東日本大震災の後に開設された気仙沼リアス調理師専門学校を会場に、リアス晃陽祭が開催された。2024年11月9日の土曜日の話である。リアス晃陽祭は、日頃学びの生活を送っている学生たちの学習成果を発表する催しだ。

気仙沼リアス調理師専門学校を訪れたのは、2月以来である。前回は卒業作品展を見に訪れた。前回は作成された豪華絢爛な料理の数々を楽しめる機会であったが、今回は実際に調理をしている学生や各々の活動を発表する学生達の様子を見られる機会であり、雰囲気も趣も異なっている。

学校前でも活動が行われている
ポップな歓迎

校門をくぐるとポップな文字と丁寧な案内に迎えられる。一階と二階では、食堂が展開されており、学生たちによる料理が振る舞われていた。食堂は盛況で、訪れたのはお昼を少し過ぎた頃合いだったが、既に売り切れとなっており、人気のほどが窺えている。来訪が遅くなったのが少し悔やまれた。

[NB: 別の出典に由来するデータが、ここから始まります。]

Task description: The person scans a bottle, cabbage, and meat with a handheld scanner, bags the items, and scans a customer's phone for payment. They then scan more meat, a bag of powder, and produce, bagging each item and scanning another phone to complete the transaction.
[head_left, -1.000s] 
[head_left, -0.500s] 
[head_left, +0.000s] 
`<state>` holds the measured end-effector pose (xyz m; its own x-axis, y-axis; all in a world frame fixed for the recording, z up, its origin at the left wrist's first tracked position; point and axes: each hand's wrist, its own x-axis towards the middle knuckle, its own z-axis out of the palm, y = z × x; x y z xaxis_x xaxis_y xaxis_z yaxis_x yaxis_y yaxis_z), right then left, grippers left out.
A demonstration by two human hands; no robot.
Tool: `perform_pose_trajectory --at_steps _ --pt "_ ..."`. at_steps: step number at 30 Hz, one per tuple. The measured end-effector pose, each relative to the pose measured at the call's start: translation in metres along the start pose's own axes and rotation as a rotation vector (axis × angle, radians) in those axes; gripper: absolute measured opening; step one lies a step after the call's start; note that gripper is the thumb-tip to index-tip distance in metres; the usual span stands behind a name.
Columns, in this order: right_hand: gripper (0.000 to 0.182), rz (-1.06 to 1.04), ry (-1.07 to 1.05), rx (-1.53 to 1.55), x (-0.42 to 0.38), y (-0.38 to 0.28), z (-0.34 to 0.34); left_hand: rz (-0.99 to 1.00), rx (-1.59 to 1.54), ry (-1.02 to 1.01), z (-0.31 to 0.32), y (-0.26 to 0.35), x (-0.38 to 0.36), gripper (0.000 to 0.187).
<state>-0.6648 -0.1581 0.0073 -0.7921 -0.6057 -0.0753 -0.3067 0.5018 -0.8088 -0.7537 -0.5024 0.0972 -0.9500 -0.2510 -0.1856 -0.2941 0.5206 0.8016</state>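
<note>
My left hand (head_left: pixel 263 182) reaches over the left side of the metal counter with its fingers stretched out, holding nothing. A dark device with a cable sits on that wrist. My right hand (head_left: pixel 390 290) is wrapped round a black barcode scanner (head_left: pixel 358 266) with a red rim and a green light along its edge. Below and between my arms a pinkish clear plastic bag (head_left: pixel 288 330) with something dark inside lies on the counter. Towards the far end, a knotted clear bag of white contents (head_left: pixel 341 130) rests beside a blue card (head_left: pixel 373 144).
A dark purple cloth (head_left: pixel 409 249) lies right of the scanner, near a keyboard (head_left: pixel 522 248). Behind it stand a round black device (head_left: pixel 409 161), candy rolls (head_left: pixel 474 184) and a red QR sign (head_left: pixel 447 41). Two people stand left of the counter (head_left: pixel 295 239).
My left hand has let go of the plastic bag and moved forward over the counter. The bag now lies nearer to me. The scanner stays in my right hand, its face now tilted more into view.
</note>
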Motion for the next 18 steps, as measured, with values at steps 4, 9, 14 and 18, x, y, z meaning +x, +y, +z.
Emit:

三階に上がると専門学校ではなく、通信制の高等学校に通う生徒による企画が展開されていた。その名を「CoCoカフェ」という。「CoCoカフェ」は、晃陽学園高等学校気仙沼学習センターに通う一人の生徒が主体となり、探究学習の一環で取り組んでいる活動である。

家や学校の他の第三の居場所として企画された、中高生向けの居場所カフェであり、中高生が気軽に参加して、同世代の人々と気軽に会話を交わしたり、相談したりできる優しい時間を過ごせる機会となっている。

教室を一室使用して開催されている
とても丁寧で想いのつまった温かな案内が用意されていた

この日の「CoCoカフェ」は特別会であり、教室の一室を使用して参加者を中高生に限定しない形で開催されていた。教室に入ると温かな出迎えと「CoCoカフェ」に関する説明を受け、飲み物やお菓子の提供を案内される。第二回と聞いたが、とても手慣れており、ある種学習の成果のようなものを感じられた。

筆者が訪れたときには、老若男女が思い思いにくつろいだ様子で談笑しており、「CoCoカフェ」の居心地の良さのようなものが見られている。高校生が企画したとは思えないほどに温かなコミュニティが形成されている様子には舌を巻くばかりで、感動に近い想いを抱いた。

地方の多くがそうであると思われるが、少子化によって人数自体が減っているのに加えて、フラッと訪れられるような遊び場は減少の一途を辿っている。息の詰まるような田舎の中で、息抜きをする場所も機会も相手も少ない現実は、どれほど苦痛だろうか。

賃金も休暇も少ない田舎では、大人は常に忙しくて余裕がなく、気軽に頼るのも難しい。そもそも大人に頼ったところで、10代の価値観に寄り添ってくれるような人々はどれだけいようか。極めて少ないのが現実である。そんな10代の少年少女にとって、肩の力を抜いて息抜きできる場の必要生はとても高いのだと思う。

また、自分たちと同じ世代で、自分たちの価値観に寄り添える人間が主宰となっている場の存在も必要生は高いだろう。大人の創る世界は、10代の少年少女たちにとって水が合わない点が多く、何より気を遣う。そうしたことを考えながら、「CoCOカフェ」がどれだけ大きな価値を持つ存在なのかを深く感じた。

主宰した生徒に話を伺ったところ、探究学習の一環である点を説明しつつも活動の継続に対して強い想いを抱いている様子が垣間見えており、このような明確な目的意識と強い想いを抱いている人間の存在は、同世代にとっても心強く、ありがたいのでないかと感じている。

Instagramで存在を知り、興味本位で訪れた「CoCoカフェ」だったが、想像していた以上に温かで魅力的な世界観が広がっていた。どのような形であれ、このような誰かの心の重荷を軽くできる場が今後も長く存在し続けられる社会であって欲しい。そう強く感じている。